Every line of the data is to be transcribed without error.

Dataset records

- - - - - - -

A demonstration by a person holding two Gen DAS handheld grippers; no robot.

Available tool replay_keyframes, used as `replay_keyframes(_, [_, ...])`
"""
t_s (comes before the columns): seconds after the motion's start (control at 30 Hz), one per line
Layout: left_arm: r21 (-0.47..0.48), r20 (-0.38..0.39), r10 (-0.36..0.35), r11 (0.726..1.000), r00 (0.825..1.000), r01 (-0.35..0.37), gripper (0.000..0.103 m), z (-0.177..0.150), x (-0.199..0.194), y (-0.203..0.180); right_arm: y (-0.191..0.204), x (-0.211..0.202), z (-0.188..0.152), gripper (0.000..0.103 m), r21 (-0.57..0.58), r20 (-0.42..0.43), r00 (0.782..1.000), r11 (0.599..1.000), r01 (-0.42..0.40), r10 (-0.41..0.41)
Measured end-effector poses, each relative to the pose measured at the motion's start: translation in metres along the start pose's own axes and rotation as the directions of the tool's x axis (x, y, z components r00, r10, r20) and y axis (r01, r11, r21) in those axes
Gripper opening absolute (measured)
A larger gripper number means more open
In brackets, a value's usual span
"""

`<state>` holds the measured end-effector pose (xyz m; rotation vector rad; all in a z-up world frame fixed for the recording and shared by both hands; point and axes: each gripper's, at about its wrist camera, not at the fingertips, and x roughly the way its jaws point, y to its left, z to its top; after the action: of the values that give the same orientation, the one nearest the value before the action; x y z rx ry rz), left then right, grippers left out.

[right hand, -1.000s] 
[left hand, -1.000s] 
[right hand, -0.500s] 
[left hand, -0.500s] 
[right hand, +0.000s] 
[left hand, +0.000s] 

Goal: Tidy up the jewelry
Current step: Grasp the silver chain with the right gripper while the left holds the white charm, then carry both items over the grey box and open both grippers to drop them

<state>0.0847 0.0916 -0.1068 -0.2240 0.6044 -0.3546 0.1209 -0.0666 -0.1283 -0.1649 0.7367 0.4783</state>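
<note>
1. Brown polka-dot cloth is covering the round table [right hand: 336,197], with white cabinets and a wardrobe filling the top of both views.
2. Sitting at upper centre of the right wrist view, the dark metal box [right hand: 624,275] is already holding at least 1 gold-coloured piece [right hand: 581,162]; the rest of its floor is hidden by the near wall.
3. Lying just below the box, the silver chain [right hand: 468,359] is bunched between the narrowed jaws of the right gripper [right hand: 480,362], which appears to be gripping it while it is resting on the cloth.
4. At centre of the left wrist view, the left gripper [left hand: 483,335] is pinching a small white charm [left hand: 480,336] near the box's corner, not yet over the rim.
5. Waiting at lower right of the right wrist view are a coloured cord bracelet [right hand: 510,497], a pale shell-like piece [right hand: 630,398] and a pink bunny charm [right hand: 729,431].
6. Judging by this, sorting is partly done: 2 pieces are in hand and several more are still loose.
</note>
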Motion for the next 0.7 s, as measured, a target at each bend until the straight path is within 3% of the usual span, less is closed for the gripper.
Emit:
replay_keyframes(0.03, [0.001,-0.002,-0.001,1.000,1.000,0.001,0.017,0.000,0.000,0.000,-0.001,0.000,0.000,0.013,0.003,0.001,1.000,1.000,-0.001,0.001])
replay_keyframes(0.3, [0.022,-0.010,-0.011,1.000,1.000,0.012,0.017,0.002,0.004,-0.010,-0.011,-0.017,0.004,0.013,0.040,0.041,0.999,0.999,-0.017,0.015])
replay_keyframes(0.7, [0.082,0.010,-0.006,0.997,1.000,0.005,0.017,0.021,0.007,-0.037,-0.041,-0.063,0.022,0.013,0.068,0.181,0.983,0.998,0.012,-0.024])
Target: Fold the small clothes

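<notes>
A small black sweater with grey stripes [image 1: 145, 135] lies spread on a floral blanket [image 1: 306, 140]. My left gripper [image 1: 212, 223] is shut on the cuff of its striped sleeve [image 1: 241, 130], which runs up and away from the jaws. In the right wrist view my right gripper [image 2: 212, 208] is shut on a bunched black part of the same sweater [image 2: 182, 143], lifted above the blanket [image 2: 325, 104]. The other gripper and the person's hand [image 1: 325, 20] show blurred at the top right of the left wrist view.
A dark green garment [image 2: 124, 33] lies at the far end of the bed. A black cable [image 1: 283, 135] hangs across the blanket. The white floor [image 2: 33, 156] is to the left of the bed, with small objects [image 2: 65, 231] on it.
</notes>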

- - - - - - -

Written response:
A demonstration by a person holding two Gen DAS handheld grippers; no robot.

Available tool replay_keyframes, used as `replay_keyframes(_, [_, ...])`
"""
t_s (comes before the columns): seconds after the motion's start (control at 30 Hz), one per line
Layout: left_arm: r21 (-0.47..0.48), r20 (-0.38..0.39), r10 (-0.36..0.35), r11 (0.726..1.000), r00 (0.825..1.000), r01 (-0.35..0.37), gripper (0.000..0.103 m), z (-0.177..0.150), x (-0.199..0.194), y (-0.203..0.180); right_arm: y (-0.191..0.204), x (-0.211..0.202), z (-0.188..0.152), gripper (0.000..0.103 m), r21 (-0.57..0.58), r20 (-0.42..0.43), r00 (0.782..1.000), r11 (0.599..1.000), r01 (-0.42..0.40), r10 (-0.41..0.41)
Measured end-effector poses, each relative to the pose measured at the motion's start: translation in metres along the start pose's own axes and rotation as the directions of the tool's x axis (x, y, z components r00, r10, r20) and y axis (r01, r11, r21) in those axes
Gripper opening absolute (measured)
A larger gripper number means more open
In brackets, a value's usual span
"""

`<state>` holds the measured end-effector pose (xyz m; rotation vector rad; all in a z-up world frame fixed for the recording and shared by both hands; point and axes: each gripper's, at about its wrist camera, not at the fingertips, and x roughly the way its jaws point, y to its left, z to its top; after the action: of the values that give the same orientation, the one nearest the value before the action; x y z rx ry rz), left then right, grippers left out.

[right hand, -1.000s] 
[left hand, -1.000s] 
[right hand, -0.500s] 
[left hand, -0.500s] 
[right hand, +0.000s] 
[left hand, +0.000s] 

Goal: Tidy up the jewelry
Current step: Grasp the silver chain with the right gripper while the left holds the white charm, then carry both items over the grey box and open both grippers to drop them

<state>0.0847 0.0916 -0.1068 -0.2240 0.6044 -0.3546 0.1209 -0.0666 -0.1283 -0.1649 0.7367 0.4783</state>
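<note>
1. Brown polka-dot cloth is covering the round table [right hand: 336,197], with white cabinets and a wardrobe filling the top of both views.
2. Sitting at upper centre of the right wrist view, the dark metal box [right hand: 624,275] is already holding at least 1 gold-coloured piece [right hand: 581,162]; the rest of its floor is hidden by the near wall.
3. Lying just below the box, the silver chain [right hand: 468,359] is bunched between the narrowed jaws of the right gripper [right hand: 480,362], which appears to be gripping it while it is resting on the cloth.
4. At centre of the left wrist view, the left gripper [left hand: 483,335] is pinching a small white charm [left hand: 480,336] near the box's corner, not yet over the rim.
5. Waiting at lower right of the right wrist view are a coloured cord bracelet [right hand: 510,497], a pale shell-like piece [right hand: 630,398] and a pink bunny charm [right hand: 729,431].
6. Judging by this, sorting is partly done: 2 pieces are in hand and several more are still loose.
</note>
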Motion for the next 0.7 s, as measured, a target at each bend until the straight path is within 3% of the usual span, less is closed for the gripper.
Emit:
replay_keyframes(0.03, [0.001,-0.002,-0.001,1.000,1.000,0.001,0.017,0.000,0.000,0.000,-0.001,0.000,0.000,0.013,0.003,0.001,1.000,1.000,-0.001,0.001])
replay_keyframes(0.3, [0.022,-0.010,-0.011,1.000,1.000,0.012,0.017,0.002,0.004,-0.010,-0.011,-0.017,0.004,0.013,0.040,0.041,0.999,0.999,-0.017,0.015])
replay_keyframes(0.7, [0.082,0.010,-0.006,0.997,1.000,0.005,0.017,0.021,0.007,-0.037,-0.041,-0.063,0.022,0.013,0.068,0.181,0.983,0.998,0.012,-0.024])
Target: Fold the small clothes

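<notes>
A small black sweater with grey stripes [image 1: 145, 135] lies spread on a floral blanket [image 1: 306, 140]. My left gripper [image 1: 212, 223] is shut on the cuff of its striped sleeve [image 1: 241, 130], which runs up and away from the jaws. In the right wrist view my right gripper [image 2: 212, 208] is shut on a bunched black part of the same sweater [image 2: 182, 143], lifted above the blanket [image 2: 325, 104]. The other gripper and the person's hand [image 1: 325, 20] show blurred at the top right of the left wrist view.
A dark green garment [image 2: 124, 33] lies at the far end of the bed. A black cable [image 1: 283, 135] hangs across the blanket. The white floor [image 2: 33, 156] is to the left of the bed, with small objects [image 2: 65, 231] on it.
</notes>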

The reply is now complete.